■ **Task requirements**: Retype the whole listing below exactly, keeping every picture out of it.

********************

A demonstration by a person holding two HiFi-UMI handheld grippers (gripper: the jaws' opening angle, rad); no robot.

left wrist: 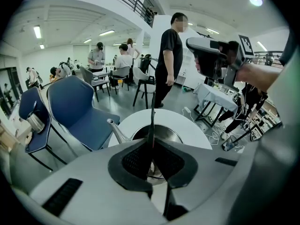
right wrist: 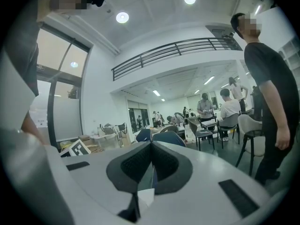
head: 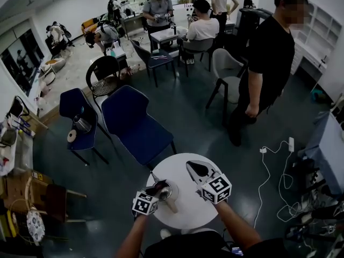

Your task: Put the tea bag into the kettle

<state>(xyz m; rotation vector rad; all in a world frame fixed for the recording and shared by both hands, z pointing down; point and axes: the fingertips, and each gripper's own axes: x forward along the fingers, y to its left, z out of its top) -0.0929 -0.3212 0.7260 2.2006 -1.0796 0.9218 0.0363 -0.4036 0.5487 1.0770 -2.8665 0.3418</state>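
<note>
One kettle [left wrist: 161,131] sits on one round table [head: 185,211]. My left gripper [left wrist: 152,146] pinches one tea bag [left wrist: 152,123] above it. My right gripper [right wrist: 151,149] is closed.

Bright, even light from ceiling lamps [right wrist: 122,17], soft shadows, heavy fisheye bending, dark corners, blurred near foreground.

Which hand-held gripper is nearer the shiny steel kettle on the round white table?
Left. The left hand-held gripper, pinching a thin dark strip, hangs over the open shiny steel kettle; the right hand-held gripper is off to its right.
</note>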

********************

■ **Result**:
A demonstration by a person holding two HiFi-UMI handheld grippers (gripper: the jaws' opening angle, rad); no robot.

left wrist: 
right wrist: 
head: 

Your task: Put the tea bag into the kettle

<state>(xyz m; rotation vector rad; all in a world frame fixed for the recording and shared by both hands, z pointing down; point and axes: the fingertips, and each gripper's own axes: x forward along the fingers, y to its left, z out of its top) -0.0929 -0.3212 0.7260 2.2006 -1.0796 0.9218 0.0363 -0.4036 0.5487 1.0770 -2.8665 0.3418</state>
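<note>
One kettle [left wrist: 161,131] sits on one round table [head: 185,211]. My left gripper [left wrist: 152,146] pinches one tea bag [left wrist: 152,123] above it. My right gripper [right wrist: 151,149] is closed.

Bright, even light from ceiling lamps [right wrist: 122,17], soft shadows, heavy fisheye bending, dark corners, blurred near foreground.

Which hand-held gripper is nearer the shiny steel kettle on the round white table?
Left. The left hand-held gripper, pinching a thin dark strip, hangs over the open shiny steel kettle; the right hand-held gripper is off to its right.
</note>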

The full answer has been given.